The crème brûlée was mine this year — really mine, for the first time — but the dessert that lives in my head as the one I want to make for Jessica again and again is something richer, something that requires no torch and no drama, something that lets the Nutella do the talking the way she always lets the numbers do hers. This cheesecake is what I’d make on the twelfth Valentine’s Day, and the thirteenth: deep, unapologetic, built on a foundation that holds. After eleven years of practice, I know a good foundation when I see one.
Nutella Cheesecake
Prep Time: 25 minutes | Cook Time: 0 minutes (plus 6 hours chilling) | Total Time: 6 hours 25 minutes | Servings: 10
Ingredients
- For the crust:
- 24 Oreo cookies (about 2 1/2 cups crushed)
- 5 tablespoons unsalted butter, melted
- 1 tablespoon granulated sugar
- For the filling:
- 16 oz (2 blocks) full-fat cream cheese, softened to room temperature
- 1 1/4 cups Nutella, divided
- 1/2 cup powdered sugar, sifted
- 1 teaspoon pure vanilla extract
- 1 1/2 cups heavy whipping cream, cold
- For the topping:
- 1/4 cup Nutella, warmed until pourable
- 1/4 cup chopped toasted hazelnuts (optional)
- Shaved dark chocolate, for garnish
Instructions
- Make the crust. Pulse Oreo cookies in a food processor until fine crumbs form. Add melted butter and sugar and pulse until the mixture resembles wet sand. Press firmly and evenly into the bottom and 1 inch up the sides of a 9-inch springform pan. Refrigerate while you prepare the filling.
- Whip the cream. In a large chilled bowl, beat the cold heavy whipping cream with a hand mixer on medium-high speed until stiff peaks form, about 3—4 minutes. Set aside.
- Beat the cream cheese base. In a separate large bowl, beat the softened cream cheese on medium speed until completely smooth and no lumps remain, about 2 minutes. Add 1 cup of the Nutella, the powdered sugar, and vanilla extract. Beat until fully combined and silky, scraping down the sides of the bowl as needed.

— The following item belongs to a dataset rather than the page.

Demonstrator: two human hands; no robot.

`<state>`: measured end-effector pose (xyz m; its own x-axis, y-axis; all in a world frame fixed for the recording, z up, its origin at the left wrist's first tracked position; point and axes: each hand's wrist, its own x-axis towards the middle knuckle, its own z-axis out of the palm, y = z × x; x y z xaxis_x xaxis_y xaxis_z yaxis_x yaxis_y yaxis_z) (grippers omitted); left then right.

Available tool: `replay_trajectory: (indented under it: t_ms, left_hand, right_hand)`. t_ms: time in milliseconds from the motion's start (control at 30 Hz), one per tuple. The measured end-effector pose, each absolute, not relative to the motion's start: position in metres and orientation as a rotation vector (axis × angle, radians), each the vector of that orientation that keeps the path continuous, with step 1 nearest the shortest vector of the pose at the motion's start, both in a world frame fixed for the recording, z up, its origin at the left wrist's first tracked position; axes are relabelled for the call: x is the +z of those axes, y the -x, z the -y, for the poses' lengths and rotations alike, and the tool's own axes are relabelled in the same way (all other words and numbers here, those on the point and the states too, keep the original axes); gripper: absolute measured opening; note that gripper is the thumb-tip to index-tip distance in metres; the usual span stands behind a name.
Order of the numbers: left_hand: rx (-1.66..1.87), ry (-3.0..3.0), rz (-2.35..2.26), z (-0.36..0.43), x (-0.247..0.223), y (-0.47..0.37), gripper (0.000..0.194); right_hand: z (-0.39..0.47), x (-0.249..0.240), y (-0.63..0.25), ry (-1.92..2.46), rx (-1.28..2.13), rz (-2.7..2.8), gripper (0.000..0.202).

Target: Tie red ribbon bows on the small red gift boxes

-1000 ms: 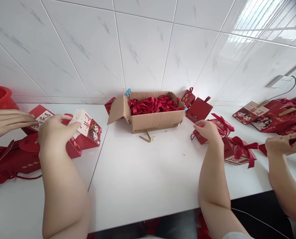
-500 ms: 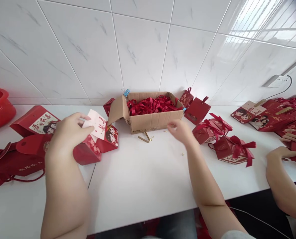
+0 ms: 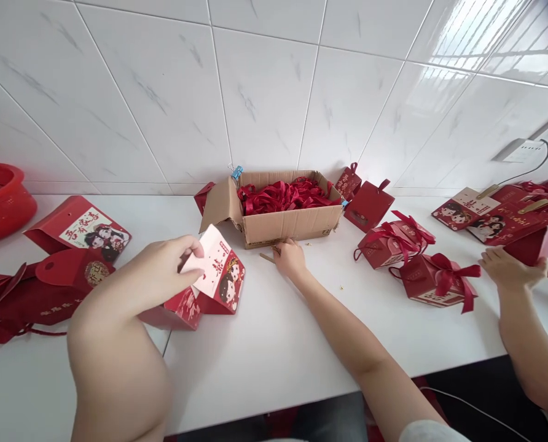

- Fold and combine. Using a rubber spatula, gently fold the whipped cream into the Nutella–cream cheese mixture in two additions, folding just until no white streaks remain. Do not overmix — you want to keep the filling light and airy.
- Fill the pan. Pour the filling over the chilled crust and spread into an even layer with an offset spatula or the back of a spoon. Tap the pan gently on the counter to release any air bubbles.
- Chill. Cover the pan loosely with plastic wrap and refrigerate for at least 6 hours, or overnight. The cheesecake must be fully set before slicing.
- Top and serve. When ready to serve, drizzle the warmed Nutella over the top in a circular pattern. Sprinkle with toasted hazelnuts and shaved dark chocolate. Run a thin knife around the inside edge of the springform ring before releasing it. Slice with a clean, sharp knife, wiping between cuts for clean edges.
Nutrition (per serving)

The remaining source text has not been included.